Due to the uniqueness of each project, the critical question is how to actually model the uncertainty in timing and construction cost line items. The approach taken here is to use the knowledge of a subject matter expert (e.g. a cost estimator) to encode a range of possible outcomes for each line item. Then a probability distribution can be created using the encoded ranges.  From these probability distributions thousands of different scenarios are simulated.

To this end, the model here uses a three point estimate for each construction cost line item and for the project duration (in months).  From each three point estimate a distribution is created and thousands of different scenarios are drawn.  The individual line item simulations are then combined into thousands of different S-curves, where each curve represents the cumulative construction cost over time. (See this article for the basics of S-curves in project management.)

From each S-curve a draw schedule is then easily derived since each draw is simply the incremental increase of the S-curve in that period. The simulated draw schedules can then be used in a financial model to evaluate a project’s return distribution and the investment decision.

This may sound complicated. But the actual model is quite simple once you examine the visual diagram and equations in Analytica. Model transparency is a major reason why I use Analytica for the majority of my modeling.

Note that the model and this blog post don’t get into the specifics of actually encoding a subject matter expert’s knowledge into a range of outcomes. For a deeper discussion on probability elicitation from subject matter experts see the book by Brown mentioned above. Additionally see the discussion in chapter 12 of the free PDF book Decision Analysis for the Professional by Celona and McNamee. Lastly if you are really interested in expert probability elicitation see O’Hagan et al‘s Uncertain Judgements: Eliciting Experts’ Probabilities.

## The Construction Cost Model

The model has about 50 equations in 67 nodes, so I won’t walk through all the details. Instead I will describe the input assumptions and the model’s output. The ultimate goal of this type of model is to produce construction draw schedules that can be included in a broader financial model with a revenue structure.  Analytica has a nice modular structure so  embedding this model into a more complete financial model is very easy. Additionally if you want to use the output of this model with Excel, my recommendation would be to focus on the probability bands output that I will talk about below.  The probability bands give you a range of 5 different draw schedules that can then be easily integrated into your Excel model by simply cutting and pasting the schedules from Analytica to Excel.

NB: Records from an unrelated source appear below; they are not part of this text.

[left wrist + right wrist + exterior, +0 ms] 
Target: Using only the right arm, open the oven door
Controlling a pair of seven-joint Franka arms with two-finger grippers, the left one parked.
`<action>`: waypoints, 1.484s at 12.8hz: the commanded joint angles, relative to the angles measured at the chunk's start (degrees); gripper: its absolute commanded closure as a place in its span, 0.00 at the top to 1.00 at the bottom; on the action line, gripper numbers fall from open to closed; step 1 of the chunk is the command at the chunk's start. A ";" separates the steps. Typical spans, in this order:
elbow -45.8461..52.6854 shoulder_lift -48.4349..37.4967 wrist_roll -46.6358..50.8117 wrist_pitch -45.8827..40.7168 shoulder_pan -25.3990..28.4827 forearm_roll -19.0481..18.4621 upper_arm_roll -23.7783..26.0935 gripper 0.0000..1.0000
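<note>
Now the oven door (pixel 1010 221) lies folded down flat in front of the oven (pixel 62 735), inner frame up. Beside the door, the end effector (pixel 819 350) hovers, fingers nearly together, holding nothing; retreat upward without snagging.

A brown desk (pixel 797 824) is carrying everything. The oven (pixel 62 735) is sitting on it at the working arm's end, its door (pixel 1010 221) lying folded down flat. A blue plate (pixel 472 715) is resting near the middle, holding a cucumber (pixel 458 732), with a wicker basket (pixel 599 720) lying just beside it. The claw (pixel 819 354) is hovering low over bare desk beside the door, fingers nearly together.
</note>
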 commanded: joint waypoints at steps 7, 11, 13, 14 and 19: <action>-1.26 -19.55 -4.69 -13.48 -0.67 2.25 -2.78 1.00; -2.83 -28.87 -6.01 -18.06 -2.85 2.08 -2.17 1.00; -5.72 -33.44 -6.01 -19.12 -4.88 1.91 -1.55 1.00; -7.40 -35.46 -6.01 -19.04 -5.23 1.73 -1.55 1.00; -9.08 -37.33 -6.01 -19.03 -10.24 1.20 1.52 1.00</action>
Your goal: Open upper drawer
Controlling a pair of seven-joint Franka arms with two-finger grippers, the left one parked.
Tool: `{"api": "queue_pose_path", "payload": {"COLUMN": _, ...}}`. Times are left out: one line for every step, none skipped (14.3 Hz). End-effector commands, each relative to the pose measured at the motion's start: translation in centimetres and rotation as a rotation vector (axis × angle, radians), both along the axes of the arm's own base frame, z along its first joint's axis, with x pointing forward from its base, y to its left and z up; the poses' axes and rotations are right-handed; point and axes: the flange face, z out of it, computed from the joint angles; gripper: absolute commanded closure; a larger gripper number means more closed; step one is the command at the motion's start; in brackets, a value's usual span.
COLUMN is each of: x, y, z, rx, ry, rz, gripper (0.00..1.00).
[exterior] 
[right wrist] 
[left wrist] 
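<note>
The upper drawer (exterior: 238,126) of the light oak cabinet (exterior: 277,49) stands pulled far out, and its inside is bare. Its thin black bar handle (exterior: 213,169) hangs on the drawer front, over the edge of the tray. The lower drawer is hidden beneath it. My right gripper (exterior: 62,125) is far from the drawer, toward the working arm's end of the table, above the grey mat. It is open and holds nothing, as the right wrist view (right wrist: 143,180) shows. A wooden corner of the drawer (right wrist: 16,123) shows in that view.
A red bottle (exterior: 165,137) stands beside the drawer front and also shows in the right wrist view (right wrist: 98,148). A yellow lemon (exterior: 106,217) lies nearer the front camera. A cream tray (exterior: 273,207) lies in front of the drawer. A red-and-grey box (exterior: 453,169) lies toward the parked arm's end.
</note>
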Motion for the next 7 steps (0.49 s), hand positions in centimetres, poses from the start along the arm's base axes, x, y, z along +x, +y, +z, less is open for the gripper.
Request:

### Model Assumptions & Inputs

The default setup for this construction cost model is based on a 10 unit stick-built townhouse residential development where each unit has about 2,500 square feet of living space.  This type of infill development is currently popular in the surrounding towns of Boston, MA. Naturally the default numbers are meant to be illustrative only.  Readers can change the assumptions and inputs as I describe in this section.

Below is the User Assumptions panel where the primary assumptions are entered into the model. The first input of interest is Cost Estimate, which is the table containing the three point estimates encoded from the cost estimator for each construction line item.  See below: On the vertical index (axis) the line items are separated into three different cost categories, namely site costs, hard costs, and soft costs.  To add or remove line items from these categories simply right click and select add or delete depending upon which action you want to take.  The model will adjust automatically because of Analytica’s excellent array programming capabilities.

The input for each line item is a three point estimate for the low or p10 amount, the high or p90 amount, and the most likely or p50 amount.  Note that p10, p50, and p90 refer to the 10th percentile, 50th percentile, and 90th percentile, respectively, where a percentile is the probability of being at or below a given value. So for instance the first Hard Cost line item, Foundation / Foot / Wall, has a 10 percent chance of being \$89K or less, a 50 percent chance of being \$110K or less, and a 90 percent probability of being less than \$135K.

The last column is the choice of distribution.  For this example there are only three options, the triangular distribution, the PERT distribution, and the metalog distribution which is called a Keelin distribution after its discoverer (who also happens to be a real estate investor).  Due to their flexibility, these three distributions are standard options when encoding information from a subject matter expert.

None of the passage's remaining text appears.